:: Data excerpt ::
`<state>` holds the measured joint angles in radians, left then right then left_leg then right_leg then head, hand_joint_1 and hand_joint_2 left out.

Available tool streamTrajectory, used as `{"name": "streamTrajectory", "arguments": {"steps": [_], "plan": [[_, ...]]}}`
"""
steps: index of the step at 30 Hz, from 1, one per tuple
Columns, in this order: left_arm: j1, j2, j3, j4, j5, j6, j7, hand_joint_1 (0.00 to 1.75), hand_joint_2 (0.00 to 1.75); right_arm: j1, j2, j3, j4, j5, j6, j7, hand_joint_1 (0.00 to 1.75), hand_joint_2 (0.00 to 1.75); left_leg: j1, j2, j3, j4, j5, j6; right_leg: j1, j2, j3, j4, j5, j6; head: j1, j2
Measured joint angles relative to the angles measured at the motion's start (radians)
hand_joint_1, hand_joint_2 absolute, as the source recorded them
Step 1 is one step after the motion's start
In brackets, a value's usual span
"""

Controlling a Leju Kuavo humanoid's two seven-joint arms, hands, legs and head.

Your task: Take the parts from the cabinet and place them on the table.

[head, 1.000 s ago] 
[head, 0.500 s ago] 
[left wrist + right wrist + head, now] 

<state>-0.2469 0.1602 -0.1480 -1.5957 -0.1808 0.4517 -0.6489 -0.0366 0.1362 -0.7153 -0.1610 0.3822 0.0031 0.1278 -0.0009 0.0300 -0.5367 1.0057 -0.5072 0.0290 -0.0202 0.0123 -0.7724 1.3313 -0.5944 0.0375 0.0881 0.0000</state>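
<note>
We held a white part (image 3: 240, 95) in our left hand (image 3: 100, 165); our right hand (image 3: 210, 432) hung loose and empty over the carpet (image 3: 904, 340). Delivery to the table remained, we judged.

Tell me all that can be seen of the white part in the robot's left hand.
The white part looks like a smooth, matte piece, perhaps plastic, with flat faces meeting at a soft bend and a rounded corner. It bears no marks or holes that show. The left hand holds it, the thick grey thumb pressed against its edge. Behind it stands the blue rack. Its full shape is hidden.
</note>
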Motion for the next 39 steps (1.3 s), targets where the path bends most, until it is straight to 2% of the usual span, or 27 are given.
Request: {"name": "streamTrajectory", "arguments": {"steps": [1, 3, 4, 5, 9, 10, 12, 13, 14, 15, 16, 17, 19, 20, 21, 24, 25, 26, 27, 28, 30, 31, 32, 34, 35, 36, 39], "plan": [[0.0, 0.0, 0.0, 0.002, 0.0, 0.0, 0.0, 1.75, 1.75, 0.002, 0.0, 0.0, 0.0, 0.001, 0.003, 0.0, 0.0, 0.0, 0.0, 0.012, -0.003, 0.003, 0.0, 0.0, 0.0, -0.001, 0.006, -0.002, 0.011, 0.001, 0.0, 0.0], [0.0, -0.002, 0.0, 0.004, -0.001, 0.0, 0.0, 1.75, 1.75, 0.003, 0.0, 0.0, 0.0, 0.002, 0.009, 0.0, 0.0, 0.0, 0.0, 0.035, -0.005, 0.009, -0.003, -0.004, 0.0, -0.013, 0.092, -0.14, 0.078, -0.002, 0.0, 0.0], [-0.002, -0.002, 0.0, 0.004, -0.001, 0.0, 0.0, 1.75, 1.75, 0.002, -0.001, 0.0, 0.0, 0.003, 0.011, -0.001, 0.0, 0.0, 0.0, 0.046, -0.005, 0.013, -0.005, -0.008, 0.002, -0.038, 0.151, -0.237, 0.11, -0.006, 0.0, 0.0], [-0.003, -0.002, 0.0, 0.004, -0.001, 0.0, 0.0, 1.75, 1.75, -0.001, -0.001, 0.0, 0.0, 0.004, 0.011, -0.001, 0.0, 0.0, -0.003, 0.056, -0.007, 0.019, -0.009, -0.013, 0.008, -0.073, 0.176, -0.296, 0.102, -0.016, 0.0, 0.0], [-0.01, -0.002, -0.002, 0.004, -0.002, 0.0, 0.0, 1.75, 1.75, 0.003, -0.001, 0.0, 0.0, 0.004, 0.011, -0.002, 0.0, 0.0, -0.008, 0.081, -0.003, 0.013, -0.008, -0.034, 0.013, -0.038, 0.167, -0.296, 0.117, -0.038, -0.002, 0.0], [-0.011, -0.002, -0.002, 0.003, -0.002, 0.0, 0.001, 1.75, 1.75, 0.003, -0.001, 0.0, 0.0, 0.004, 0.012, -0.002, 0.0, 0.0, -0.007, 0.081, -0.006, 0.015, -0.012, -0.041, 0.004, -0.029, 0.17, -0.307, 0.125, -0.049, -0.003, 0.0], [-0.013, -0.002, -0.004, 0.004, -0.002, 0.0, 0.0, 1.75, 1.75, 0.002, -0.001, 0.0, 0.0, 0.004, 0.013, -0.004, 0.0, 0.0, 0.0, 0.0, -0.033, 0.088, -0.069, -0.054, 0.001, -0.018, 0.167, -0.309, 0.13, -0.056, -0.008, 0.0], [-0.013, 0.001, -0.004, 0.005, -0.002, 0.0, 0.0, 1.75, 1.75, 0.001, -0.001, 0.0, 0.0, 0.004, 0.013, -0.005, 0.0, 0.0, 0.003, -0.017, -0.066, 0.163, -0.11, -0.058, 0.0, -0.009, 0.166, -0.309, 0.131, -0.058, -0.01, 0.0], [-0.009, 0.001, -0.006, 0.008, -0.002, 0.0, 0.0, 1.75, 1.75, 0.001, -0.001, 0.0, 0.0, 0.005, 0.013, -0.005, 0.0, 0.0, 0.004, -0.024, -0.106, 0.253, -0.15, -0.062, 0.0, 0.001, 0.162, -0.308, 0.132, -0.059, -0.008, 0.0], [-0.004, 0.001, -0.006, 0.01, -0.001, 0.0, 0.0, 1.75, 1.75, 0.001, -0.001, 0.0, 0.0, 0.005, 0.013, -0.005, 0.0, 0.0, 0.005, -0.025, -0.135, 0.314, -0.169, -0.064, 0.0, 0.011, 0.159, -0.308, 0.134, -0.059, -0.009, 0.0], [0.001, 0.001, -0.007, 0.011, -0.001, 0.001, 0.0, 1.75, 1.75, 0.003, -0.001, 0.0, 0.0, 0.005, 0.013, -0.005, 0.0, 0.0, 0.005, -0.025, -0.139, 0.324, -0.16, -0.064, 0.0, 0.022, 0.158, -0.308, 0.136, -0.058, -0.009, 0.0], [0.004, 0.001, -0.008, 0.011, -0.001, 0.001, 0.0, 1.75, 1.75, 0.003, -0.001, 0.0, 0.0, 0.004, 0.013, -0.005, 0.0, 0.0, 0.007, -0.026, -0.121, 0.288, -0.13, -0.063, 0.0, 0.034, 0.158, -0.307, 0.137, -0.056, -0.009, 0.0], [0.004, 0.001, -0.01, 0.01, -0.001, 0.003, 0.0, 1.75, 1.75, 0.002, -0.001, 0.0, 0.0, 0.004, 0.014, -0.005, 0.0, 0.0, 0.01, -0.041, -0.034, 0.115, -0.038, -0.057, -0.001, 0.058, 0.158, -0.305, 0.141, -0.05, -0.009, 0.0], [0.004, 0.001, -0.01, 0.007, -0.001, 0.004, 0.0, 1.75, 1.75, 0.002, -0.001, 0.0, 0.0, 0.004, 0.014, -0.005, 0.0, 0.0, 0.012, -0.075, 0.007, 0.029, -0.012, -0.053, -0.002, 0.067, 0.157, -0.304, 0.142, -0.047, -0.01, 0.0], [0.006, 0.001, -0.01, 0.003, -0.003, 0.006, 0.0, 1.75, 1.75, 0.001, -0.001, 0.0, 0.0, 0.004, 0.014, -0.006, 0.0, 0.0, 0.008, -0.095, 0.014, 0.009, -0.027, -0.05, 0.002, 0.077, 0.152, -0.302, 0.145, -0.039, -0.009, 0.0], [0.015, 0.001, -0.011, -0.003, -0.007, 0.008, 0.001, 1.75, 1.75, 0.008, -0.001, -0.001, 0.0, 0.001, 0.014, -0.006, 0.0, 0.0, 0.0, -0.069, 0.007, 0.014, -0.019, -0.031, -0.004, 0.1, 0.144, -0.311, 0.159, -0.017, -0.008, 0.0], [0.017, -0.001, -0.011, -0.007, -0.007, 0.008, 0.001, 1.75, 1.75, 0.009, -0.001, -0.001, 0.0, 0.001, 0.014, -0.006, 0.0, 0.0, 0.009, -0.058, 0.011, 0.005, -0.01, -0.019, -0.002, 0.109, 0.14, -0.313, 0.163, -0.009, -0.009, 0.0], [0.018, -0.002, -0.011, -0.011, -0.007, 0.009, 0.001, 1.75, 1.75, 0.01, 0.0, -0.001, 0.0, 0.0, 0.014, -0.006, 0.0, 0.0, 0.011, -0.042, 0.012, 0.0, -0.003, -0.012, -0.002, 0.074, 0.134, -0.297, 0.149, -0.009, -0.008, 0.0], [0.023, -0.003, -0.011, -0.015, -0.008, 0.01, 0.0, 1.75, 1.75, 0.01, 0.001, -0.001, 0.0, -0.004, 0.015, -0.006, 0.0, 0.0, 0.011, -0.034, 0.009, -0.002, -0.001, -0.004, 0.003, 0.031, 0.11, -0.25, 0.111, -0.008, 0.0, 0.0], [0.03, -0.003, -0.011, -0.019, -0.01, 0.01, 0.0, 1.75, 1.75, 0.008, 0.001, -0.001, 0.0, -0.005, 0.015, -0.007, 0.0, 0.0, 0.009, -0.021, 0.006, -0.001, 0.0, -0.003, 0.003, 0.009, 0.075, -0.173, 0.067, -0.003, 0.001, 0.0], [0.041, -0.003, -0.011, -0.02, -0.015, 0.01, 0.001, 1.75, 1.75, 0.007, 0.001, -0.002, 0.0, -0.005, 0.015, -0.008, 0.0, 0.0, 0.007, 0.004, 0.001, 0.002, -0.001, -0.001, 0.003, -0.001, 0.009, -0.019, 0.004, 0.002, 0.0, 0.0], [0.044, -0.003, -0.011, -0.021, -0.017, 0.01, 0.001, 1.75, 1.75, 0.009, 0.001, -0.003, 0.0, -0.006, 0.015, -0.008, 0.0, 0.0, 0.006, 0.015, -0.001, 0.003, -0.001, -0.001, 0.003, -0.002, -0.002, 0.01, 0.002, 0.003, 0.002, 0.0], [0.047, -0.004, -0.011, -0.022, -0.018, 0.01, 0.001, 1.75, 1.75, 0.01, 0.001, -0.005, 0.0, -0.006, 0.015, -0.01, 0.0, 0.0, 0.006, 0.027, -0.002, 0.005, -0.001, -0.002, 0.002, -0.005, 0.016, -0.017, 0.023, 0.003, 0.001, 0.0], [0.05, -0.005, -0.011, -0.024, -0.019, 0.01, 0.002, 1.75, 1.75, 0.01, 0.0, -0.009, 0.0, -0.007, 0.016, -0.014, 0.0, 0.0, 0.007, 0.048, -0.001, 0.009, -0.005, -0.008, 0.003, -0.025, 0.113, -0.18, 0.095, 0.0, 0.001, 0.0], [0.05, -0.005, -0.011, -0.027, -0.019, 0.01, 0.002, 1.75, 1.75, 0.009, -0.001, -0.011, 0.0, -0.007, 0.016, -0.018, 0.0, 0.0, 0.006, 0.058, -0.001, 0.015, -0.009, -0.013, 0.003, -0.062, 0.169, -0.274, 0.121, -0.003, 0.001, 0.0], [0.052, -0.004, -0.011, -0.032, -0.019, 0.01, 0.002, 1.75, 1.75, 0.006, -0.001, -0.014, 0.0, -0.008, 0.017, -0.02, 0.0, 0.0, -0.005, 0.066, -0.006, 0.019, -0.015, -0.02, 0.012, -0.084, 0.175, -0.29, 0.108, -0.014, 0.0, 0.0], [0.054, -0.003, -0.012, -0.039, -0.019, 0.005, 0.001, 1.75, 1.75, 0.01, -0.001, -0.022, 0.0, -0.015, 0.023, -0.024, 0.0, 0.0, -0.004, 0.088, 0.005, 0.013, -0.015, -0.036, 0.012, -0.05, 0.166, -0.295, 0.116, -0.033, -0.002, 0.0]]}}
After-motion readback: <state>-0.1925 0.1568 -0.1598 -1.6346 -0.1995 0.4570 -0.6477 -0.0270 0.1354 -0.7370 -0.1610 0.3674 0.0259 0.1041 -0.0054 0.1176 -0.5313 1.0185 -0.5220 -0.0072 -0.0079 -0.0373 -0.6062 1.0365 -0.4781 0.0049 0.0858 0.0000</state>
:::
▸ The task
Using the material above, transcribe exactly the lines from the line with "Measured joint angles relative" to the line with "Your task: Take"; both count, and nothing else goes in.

▸ Finished exercise
Measured joint angles relative to the angles measured at the motion's start (radians)
hand_joint_1, hand_joint_2 absolute, as the source recorded them
Step 1 is one step after the motion's start
In brackets, a value's usual span
"""

Controlling a Leju Kuavo humanoid's two seven-joint arms, hands, legs and head.

Your task: Take the parts from the cabinet and place them on the table.

The output above is the complete answer.